IL NUOVO GRANO TRANSGENICO non ha trovato in nessun ambiente l’accoglienza che il governo argentino sperava, né tra i produttori agricoli e le industrie alimentari, né tra i movimenti sociali. Nella campagna di opposizione intitolata Con nuestro pan, NO!, sono stati indicati ben 20 motivi per fermare l’autorizzazione. Le più importanti osservazioni riguardano: la presenza di un erbicida associato al grano transgenico, il glufosinato di ammonio, vietato in Europa per la sua elevata tossicità, superiore a quella del glifosato; l’uso strumentale che si è fatto della siccità che ha colpito l’Argentina nel 2018 per introdurre una varietà Ogm di dubbia efficacia; le autorizzazioni che sono arrivate da settori che non sono indipendenti dalla multinazionali dei semi; la promozione di una nuova monocoltura che minaccia la sovranità nazionale; la contaminazione genetica che subirebbero le varietà di grano tradizionale.

E POI C’E’ LA DECISIONE SORPRENDENTE del governo argentino di subordinare l’autorizzazione definitiva alla coltivazione del grano transgenico all’approvazione del Brasile, secondo una strana logica commerciale, per cui un paese produttore (Argentina) approva l’uso di una varietà Ogm se c’è il benestare di un paese importatore (Brasile). Quasi il 50% del grano esportato finisce in Brasile, partner fondamentale per la disastrata economia argentina. Ma l’industria molitoria brasiliana ha fatto sapere che non intende utilizzare il trigo transgenico, perché «i consumatori brasiliani avrebbero un’azione di rigetto verso questo tipo di alimento», invitando il proprio governo a non dare alcuna approvazione. Anche la Commissione tecnica di biosicurezza del Brasile ha espresso il suo parere contrario. Inoltre, i rappresentanti delle principali borse di cereali dell’Argentina accusano il ministro dell’agricoltura di danneggiare, con la sua decisione, tutte le produzioni di grano argentino.

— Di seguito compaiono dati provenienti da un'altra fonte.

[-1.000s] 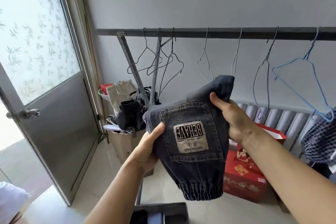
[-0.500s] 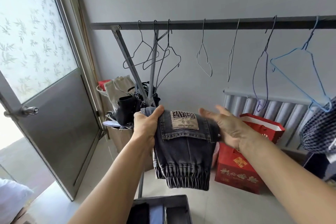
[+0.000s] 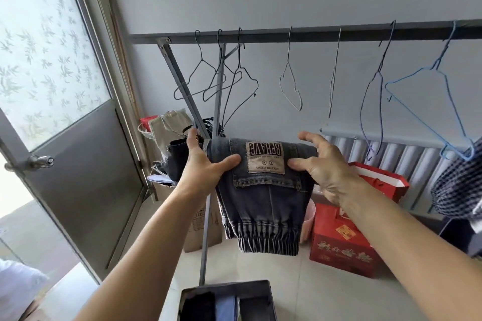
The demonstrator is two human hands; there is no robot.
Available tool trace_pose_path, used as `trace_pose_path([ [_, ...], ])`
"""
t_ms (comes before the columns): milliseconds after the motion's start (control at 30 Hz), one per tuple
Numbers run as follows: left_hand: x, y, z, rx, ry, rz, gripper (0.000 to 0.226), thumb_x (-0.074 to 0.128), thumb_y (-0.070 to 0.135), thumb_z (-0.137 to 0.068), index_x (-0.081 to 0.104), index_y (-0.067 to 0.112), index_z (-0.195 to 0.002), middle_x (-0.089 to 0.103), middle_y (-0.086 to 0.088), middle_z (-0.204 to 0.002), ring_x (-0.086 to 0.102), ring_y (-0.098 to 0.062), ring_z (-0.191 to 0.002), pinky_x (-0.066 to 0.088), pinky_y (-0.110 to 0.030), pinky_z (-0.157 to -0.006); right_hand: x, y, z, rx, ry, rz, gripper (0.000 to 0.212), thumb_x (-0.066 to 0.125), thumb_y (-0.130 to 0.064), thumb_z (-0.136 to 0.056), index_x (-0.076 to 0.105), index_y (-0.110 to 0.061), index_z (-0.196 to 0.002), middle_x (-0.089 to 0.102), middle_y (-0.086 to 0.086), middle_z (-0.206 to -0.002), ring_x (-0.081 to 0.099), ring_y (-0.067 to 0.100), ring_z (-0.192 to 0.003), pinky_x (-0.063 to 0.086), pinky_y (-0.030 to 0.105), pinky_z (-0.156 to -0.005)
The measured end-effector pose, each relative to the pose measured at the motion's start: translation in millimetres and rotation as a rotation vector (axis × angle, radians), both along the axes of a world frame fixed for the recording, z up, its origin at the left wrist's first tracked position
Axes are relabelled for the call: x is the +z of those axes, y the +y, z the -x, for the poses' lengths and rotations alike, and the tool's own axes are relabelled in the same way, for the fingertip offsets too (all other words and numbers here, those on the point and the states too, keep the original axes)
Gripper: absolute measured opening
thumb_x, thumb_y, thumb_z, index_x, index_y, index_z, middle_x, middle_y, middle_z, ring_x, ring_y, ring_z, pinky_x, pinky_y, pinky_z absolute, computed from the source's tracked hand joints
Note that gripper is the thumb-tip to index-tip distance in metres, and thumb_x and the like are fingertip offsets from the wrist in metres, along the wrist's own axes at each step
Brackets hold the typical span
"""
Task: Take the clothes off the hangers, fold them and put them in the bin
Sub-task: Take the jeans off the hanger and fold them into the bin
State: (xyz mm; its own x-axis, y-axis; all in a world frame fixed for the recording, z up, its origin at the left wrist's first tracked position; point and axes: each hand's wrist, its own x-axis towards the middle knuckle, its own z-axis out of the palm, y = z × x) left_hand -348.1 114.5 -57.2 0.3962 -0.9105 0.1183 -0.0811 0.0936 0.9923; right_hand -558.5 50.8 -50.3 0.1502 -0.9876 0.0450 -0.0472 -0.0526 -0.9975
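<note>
One pair of dark blue denim jeans [image 3: 263, 190], folded, held up in front of the rack between both hands, elastic cuffs hanging at the bottom, beige "BEHAVE" patch [image 3: 265, 157] facing the camera upside down. Left hand [image 3: 203, 164] gripping the left edge of the fold, thumb pressed on the front of the denim, fingers behind it. Right hand [image 3: 323, 164] gripping the right edge, thumb on the front beside the patch, index finger raised above the top edge. Directly below, at the bottom of the frame, dark rectangular bin [image 3: 227, 300] on the pale tiled floor [image 3: 300, 289], with dark and blue folded clothes already inside.

Behind the jeans, grey metal clothes rail [image 3: 300, 33] running across the wall, seven bare wire hangers [image 3: 290, 86] hooked over it, among them a light blue wire hanger [image 3: 427, 104] far right. Dark checked garment [image 3: 456, 187] hanging at the right edge. Red gift box [image 3: 341, 247] and red paper bag [image 3: 378, 180] on the floor right of the jeans. Further left, brown cardboard box [image 3: 200, 221] with bags piled above it, then a grey metal door [image 3: 78, 164] with frosted leaf-patterned glass, standing ajar.
</note>
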Motion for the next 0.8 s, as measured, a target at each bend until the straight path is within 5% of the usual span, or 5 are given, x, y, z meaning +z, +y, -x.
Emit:
trace_pose_path([
  [167,7.4,3.0,-0.4,-0.151,0.041,-0.020,0.055,0.075,0.004,-0.080,0.059,0.023,-0.129,0.068,-0.015,-0.119,0.069,-0.020,-0.099,0.057,-0.035,-0.091,8.1,1.0,8.2,0.099,0.186,-0.018,0.082,0.082,-0.003,-0.072,0.043,-0.021,-0.142,0.056,0.012,-0.127,0.059,0.027,-0.112,0.049,0.041,-0.101],
  [333,11.3,4.4,-8.2,-0.307,-0.407,-0.164,0.086,0.084,0.000,-0.070,0.043,0.019,-0.143,0.061,0.001,-0.118,0.063,-0.011,-0.105,0.054,-0.031,-0.096,6.8,6.1,12.0,0.136,0.598,0.163,0.065,0.081,-0.006,-0.074,0.051,-0.011,-0.131,0.062,0.005,-0.112,0.059,0.019,-0.102,0.048,0.026,-0.082],
  [467,11.3,-0.7,-7.2,-0.133,-0.760,-0.137,0.054,0.086,0.021,-0.069,0.063,0.025,-0.118,0.067,0.008,-0.095,0.065,-0.013,-0.083,0.058,-0.041,-0.083,2.3,5.1,12.6,-0.022,0.813,0.359,0.039,0.077,-0.022,-0.080,0.061,-0.019,-0.116,0.063,0.002,-0.103,0.059,0.023,-0.099,0.047,0.032,-0.081],
  [600,4.1,-3.3,-9.4,0.068,-0.828,-0.075,0.041,0.086,0.037,-0.065,0.062,0.039,-0.098,0.065,0.009,-0.094,0.065,-0.020,-0.085,0.056,-0.044,-0.080,5.0,4.4,13.7,-0.126,0.986,0.654,0.038,0.080,-0.039,-0.072,0.067,-0.022,-0.103,0.047,0.001,-0.108,0.041,0.023,-0.109,0.036,0.037,-0.093],
  [800,-6.8,-1.4,3.3,0.285,-0.837,-0.129,0.066,0.080,0.044,-0.073,0.048,0.035,-0.130,0.038,0.000,-0.122,0.034,-0.023,-0.123,0.038,-0.044,-0.101,14.0,5.2,4.3,-0.044,0.898,0.729,0.030,0.073,-0.031,-0.077,0.047,-0.022,-0.089,0.063,0.000,-0.077,0.060,0.027,-0.074,0.035,0.031,-0.061],
])
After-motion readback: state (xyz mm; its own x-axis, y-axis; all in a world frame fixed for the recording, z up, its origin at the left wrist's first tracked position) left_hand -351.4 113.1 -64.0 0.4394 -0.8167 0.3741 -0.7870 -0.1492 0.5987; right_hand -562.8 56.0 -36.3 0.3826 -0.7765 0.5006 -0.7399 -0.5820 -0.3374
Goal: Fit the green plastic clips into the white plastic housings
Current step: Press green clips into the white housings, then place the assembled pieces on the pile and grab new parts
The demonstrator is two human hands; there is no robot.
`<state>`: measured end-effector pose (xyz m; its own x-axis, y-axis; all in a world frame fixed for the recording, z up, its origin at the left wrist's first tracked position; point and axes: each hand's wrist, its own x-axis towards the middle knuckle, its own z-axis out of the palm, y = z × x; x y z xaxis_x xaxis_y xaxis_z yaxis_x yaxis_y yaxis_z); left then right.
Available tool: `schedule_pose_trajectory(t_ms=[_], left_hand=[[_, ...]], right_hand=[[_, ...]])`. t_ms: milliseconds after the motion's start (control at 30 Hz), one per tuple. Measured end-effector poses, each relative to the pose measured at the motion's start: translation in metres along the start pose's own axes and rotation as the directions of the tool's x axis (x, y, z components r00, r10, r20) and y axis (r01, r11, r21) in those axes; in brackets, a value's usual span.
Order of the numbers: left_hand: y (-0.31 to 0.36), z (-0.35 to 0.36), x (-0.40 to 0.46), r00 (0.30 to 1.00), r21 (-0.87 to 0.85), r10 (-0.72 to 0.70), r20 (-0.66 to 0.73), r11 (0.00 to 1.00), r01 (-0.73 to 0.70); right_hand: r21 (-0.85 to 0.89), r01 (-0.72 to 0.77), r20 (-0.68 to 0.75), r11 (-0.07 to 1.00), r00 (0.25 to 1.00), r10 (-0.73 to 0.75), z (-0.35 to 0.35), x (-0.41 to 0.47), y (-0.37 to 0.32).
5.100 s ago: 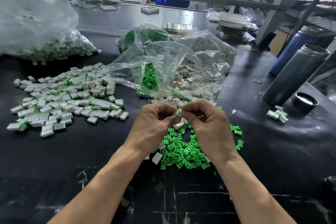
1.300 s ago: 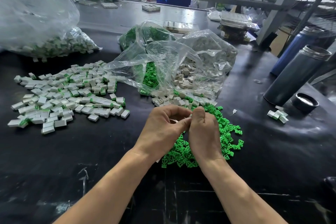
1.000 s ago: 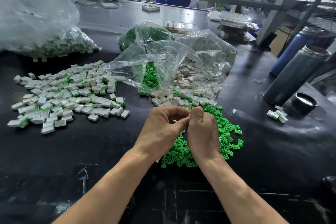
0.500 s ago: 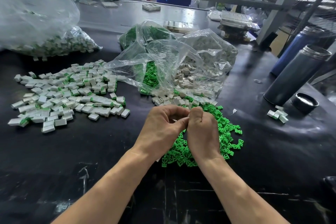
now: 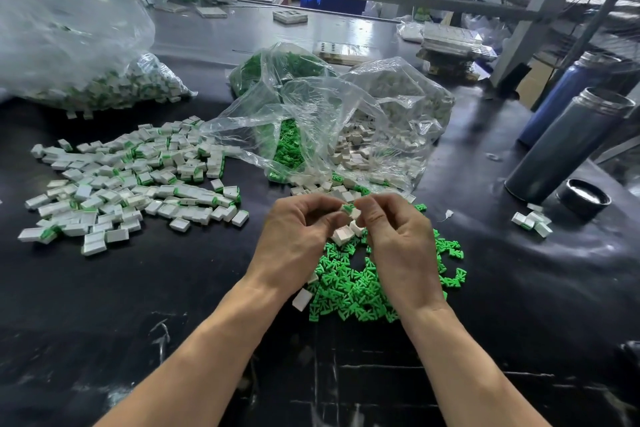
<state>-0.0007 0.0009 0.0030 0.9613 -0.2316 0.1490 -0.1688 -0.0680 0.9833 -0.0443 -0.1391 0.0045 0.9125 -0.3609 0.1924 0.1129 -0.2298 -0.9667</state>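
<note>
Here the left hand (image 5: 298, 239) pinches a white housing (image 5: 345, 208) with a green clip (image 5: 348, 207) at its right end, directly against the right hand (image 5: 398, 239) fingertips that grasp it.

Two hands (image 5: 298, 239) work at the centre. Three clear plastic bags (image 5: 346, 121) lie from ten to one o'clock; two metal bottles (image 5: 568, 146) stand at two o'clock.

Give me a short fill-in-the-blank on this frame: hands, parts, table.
1. Both hands, left and right, hold a white housing with a ____ clip in it.
2. The loose clips lie ____ the hands.
3. The pile of finished pieces lies to the person's ____.
4. The flask stands with its cap ____.

Missing: green; under; left; off
</note>
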Motion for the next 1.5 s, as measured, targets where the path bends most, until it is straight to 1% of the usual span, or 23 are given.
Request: schedule_pose_trajectory(t_ms=[67, 133, 267, 400, 567, 800, 933, 1033, 1133, 1233, 1333, 1433, 1500], left_hand=[[0.001, -0.001, 0.000, 1.000, -0.007, -0.001, -0.008, 1.000, 0.001], [0.002, -0.002, -0.001, 1.000, 0.003, 0.005, -0.006, 1.000, -0.005], [0.004, -0.002, -0.001, 1.000, 0.000, 0.019, 0.014, 1.000, -0.019], [0.004, -0.003, -0.001, 1.000, 0.033, 0.030, 0.000, 0.999, -0.030], [0.002, -0.005, 0.000, 1.000, 0.061, 0.026, 0.016, 0.998, -0.027], [-0.005, -0.002, -0.002, 0.998, 0.281, 0.055, 0.022, 0.958, -0.059], [-0.003, -0.003, -0.003, 0.994, 0.395, 0.105, 0.017, 0.913, -0.103], [-0.002, -0.008, -0.001, 0.992, 0.538, 0.129, -0.010, 0.836, -0.103], [-0.002, -0.020, 0.003, 0.991, 0.699, 0.097, -0.091, 0.715, -0.006], [-0.004, -0.035, 0.009, 0.976, 0.808, 0.086, -0.202, 0.578, 0.116], [-0.005, -0.048, 0.017, 0.961, 0.870, 0.037, -0.275, 0.436, 0.232], [-0.007, -0.056, 0.021, 0.946, 0.905, 0.004, -0.323, 0.294, 0.308], [-0.010, -0.059, 0.023, 0.939, 0.905, -0.005, -0.345, 0.264, 0.334]], right_hand=[[-0.024, 0.013, 0.040, 1.000, 0.999, -0.012, 0.000, 0.000, -0.001], [-0.056, 0.011, 0.051, 0.998, 0.999, -0.008, 0.001, -0.001, -0.001], [-0.073, -0.014, 0.041, 0.997, 0.999, 0.017, 0.000, 0.000, -0.002], [-0.040, -0.038, 0.041, 0.999, 0.998, 0.039, -0.001, 0.000, -0.002], [-0.067, -0.002, 0.016, 0.998, 1.000, 0.003, 0.001, 0.001, 0.000], [-0.145, 0.014, 0.017, 0.989, 1.000, -0.011, 0.002, 0.001, 0.005], [-0.185, 0.022, 0.018, 0.983, 1.000, -0.019, 0.002, 0.001, 0.006], [-0.200, 0.015, 0.016, 0.980, 1.000, -0.012, 0.002, 0.001, 0.008], [-0.210, 0.005, -0.002, 0.978, 1.000, -0.005, 0.002, 0.002, 0.009], [-0.251, 0.000, -0.010, 0.968, 1.000, -0.002, 0.002, 0.002, 0.010], [-0.327, 0.002, -0.004, 0.945, 1.000, -0.004, 0.000, 0.003, 0.011], [-0.415, -0.013, 0.007, 0.910, 1.000, 0.018, -0.003, 0.005, 0.011], [-0.474, -0.019, 0.000, 0.880, 1.000, 0.022, -0.005, 0.007, 0.011]])
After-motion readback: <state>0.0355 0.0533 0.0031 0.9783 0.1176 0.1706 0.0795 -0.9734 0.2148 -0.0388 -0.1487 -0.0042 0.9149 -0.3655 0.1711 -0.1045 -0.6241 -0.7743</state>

LA COSA HA ORMAI ASSUNTO I CONTORNI di una telenovela. L’agronomo brasiliano Gabriel Fernandes afferma: «La popolazione è sempre più preoccupata per la qualità degli alimenti, con i rischi che comportano i transgenici associati all’uso di agrotossici sempre più pericolosi per la salute e l’ambiente. Sarebbe una decisione grave consentire il commercio di questo tipo di grano che rappresenterebbe una porta aperta per l’uso di coltivazioni transgeniche da destinare all’alimentazione umana in altre aree del pianeta».